** Opening Provided material block **

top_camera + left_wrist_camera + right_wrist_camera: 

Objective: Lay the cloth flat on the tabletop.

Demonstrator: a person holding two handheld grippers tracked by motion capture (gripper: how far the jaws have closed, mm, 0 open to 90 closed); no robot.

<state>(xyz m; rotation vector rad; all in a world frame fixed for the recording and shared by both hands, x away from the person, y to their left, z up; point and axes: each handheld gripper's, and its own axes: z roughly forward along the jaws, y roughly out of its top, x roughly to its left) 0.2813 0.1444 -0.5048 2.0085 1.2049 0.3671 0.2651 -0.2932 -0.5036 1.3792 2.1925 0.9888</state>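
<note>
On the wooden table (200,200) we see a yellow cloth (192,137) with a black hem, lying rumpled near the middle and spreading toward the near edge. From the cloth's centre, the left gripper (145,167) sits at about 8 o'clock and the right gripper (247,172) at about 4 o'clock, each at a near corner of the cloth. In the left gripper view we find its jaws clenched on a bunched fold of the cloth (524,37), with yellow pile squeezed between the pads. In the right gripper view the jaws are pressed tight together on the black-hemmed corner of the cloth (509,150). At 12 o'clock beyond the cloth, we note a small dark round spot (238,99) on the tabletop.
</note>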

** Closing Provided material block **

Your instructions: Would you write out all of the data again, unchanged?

Task result:
top_camera + left_wrist_camera + right_wrist_camera: 

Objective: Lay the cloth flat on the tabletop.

Demonstrator: a person holding two handheld grippers tracked by motion capture (gripper: how far the jaws have closed, mm, 0 open to 90 closed); no robot.

<state>(xyz m; rotation vector rad; all in a world frame fixed for the recording and shared by both hands, x away from the person, y to their left, z up; point and axes: each handheld gripper's, and its own axes: z roughly forward along the jaws, y roughly out of its top, x roughly to its left) 0.2813 0.1444 -0.5048 2.0085 1.2049 0.3671 0.2651 -0.2932 -0.5036 1.3792 2.1925 0.9888</state>
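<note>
On the wooden table (200,200) we see a yellow cloth (192,137) with a black hem, lying rumpled near the middle and spreading toward the near edge. From the cloth's centre, the left gripper (145,167) sits at about 8 o'clock and the right gripper (247,172) at about 4 o'clock, each at a near corner of the cloth. In the left gripper view we find its jaws clenched on a bunched fold of the cloth (524,37), with yellow pile squeezed between the pads. In the right gripper view the jaws are pressed tight together on the black-hemmed corner of the cloth (509,150). At 12 o'clock beyond the cloth, we note a small dark round spot (238,99) on the tabletop.
</note>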

The requested output has now been given in full.